With the line containing "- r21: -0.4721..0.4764" as the start and the line containing "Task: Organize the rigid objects" as the end, transcribe that span of the entries below exactly, including both.
==========
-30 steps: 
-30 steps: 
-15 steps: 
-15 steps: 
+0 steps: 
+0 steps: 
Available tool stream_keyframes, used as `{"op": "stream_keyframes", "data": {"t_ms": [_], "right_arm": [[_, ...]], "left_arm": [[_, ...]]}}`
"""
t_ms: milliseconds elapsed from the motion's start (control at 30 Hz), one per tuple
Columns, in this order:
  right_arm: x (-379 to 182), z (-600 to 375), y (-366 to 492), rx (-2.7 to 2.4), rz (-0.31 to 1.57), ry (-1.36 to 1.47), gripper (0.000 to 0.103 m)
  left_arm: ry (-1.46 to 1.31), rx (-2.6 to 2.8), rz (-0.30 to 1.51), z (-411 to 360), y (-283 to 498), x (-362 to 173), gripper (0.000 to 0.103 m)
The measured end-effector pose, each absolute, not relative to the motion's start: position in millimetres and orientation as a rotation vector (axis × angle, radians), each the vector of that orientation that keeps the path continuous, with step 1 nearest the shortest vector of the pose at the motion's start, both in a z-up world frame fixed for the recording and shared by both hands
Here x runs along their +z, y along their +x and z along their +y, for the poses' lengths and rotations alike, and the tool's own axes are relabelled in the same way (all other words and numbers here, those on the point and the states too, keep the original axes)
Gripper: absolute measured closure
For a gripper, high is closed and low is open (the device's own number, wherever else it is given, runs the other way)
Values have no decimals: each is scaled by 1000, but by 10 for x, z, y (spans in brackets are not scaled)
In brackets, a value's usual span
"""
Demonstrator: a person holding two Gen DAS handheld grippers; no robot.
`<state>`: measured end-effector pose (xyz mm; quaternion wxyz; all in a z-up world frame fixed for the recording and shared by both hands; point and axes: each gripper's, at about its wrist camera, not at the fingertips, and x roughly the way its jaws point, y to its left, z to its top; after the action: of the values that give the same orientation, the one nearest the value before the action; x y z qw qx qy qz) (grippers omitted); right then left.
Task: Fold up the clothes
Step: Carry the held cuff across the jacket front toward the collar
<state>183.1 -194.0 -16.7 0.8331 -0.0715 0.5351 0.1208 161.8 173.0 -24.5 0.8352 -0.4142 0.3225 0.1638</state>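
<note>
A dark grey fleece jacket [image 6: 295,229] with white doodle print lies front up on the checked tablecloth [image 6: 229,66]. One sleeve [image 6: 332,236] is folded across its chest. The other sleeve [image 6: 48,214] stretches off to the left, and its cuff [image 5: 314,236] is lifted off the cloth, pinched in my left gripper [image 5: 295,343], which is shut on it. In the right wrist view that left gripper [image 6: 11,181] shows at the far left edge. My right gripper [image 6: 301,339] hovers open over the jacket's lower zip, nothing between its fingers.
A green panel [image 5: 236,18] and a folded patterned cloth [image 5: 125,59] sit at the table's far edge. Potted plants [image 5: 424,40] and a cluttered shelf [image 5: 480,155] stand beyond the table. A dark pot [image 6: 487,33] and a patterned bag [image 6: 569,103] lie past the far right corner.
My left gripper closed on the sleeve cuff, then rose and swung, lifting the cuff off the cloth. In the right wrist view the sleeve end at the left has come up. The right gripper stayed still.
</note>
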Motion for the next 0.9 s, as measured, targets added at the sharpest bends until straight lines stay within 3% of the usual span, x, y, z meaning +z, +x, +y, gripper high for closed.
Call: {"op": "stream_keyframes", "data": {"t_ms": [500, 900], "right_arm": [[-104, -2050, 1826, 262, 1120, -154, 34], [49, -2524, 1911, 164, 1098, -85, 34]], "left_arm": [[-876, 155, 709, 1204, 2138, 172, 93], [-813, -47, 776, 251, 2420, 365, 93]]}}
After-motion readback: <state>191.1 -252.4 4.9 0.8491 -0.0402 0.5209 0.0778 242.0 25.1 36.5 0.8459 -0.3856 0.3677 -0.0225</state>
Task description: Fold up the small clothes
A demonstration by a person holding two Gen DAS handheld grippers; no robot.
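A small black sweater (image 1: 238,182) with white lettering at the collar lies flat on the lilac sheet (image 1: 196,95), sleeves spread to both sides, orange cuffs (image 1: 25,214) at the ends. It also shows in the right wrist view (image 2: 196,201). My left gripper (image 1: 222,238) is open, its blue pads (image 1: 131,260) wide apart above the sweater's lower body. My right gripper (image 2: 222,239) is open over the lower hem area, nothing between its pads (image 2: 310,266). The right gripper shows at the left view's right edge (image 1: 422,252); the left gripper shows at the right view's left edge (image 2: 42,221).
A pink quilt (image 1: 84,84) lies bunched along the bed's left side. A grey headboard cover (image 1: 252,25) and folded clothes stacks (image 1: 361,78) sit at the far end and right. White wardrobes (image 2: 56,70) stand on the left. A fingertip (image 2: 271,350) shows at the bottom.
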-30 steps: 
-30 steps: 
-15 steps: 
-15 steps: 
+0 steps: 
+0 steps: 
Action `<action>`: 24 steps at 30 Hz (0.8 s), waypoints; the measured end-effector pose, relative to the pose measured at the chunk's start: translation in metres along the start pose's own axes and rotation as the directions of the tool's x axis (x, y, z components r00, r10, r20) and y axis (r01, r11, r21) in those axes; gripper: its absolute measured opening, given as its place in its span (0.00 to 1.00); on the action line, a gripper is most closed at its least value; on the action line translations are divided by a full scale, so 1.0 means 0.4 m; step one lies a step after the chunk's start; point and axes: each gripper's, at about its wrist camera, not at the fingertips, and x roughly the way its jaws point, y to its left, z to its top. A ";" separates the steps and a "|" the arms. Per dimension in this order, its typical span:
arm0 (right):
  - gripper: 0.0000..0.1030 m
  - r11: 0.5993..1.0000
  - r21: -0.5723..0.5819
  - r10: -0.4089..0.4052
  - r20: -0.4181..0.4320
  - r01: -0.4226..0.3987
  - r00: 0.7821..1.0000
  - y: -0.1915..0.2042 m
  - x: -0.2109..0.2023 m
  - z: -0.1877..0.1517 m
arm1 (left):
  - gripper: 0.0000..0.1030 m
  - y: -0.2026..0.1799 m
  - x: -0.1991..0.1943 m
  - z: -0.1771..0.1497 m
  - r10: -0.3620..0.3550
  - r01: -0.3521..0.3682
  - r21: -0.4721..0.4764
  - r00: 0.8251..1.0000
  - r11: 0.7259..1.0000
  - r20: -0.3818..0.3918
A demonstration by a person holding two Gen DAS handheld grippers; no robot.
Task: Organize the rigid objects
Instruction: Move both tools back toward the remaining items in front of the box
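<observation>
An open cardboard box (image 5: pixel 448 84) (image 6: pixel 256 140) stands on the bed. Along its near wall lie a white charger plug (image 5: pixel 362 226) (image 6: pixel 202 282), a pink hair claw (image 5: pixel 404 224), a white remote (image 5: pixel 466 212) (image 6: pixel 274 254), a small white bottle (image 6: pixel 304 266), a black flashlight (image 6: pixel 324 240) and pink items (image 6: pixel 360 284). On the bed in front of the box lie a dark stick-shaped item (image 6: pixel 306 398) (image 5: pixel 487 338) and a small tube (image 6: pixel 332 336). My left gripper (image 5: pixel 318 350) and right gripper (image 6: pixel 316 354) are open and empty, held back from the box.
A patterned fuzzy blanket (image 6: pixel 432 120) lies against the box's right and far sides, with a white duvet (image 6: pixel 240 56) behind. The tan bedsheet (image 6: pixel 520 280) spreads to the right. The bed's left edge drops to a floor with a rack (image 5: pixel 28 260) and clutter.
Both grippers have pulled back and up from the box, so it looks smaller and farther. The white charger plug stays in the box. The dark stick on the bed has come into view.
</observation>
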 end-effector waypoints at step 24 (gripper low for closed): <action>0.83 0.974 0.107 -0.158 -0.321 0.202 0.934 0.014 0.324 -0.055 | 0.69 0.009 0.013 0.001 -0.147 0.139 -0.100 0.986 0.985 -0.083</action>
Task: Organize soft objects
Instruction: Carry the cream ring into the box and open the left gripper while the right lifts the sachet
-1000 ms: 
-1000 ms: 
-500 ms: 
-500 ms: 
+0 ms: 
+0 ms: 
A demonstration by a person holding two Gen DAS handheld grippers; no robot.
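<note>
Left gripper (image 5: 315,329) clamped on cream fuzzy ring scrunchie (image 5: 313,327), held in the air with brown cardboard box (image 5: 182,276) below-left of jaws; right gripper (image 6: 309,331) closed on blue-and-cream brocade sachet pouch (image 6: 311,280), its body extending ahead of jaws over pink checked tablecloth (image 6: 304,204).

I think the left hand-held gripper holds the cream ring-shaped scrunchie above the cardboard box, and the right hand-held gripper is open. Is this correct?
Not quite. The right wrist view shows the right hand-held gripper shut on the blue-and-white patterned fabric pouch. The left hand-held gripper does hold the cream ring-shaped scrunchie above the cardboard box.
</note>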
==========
▶ [RESULT OF THIS TASK]
  - r21: -0.4721..0.4764
  - r00: 0.8251..1.0000
  - r11: 0.7259..1.0000
  - r20: -0.3818..0.3918
A demonstration by a person holding two Gen DAS handheld grippers; no robot.
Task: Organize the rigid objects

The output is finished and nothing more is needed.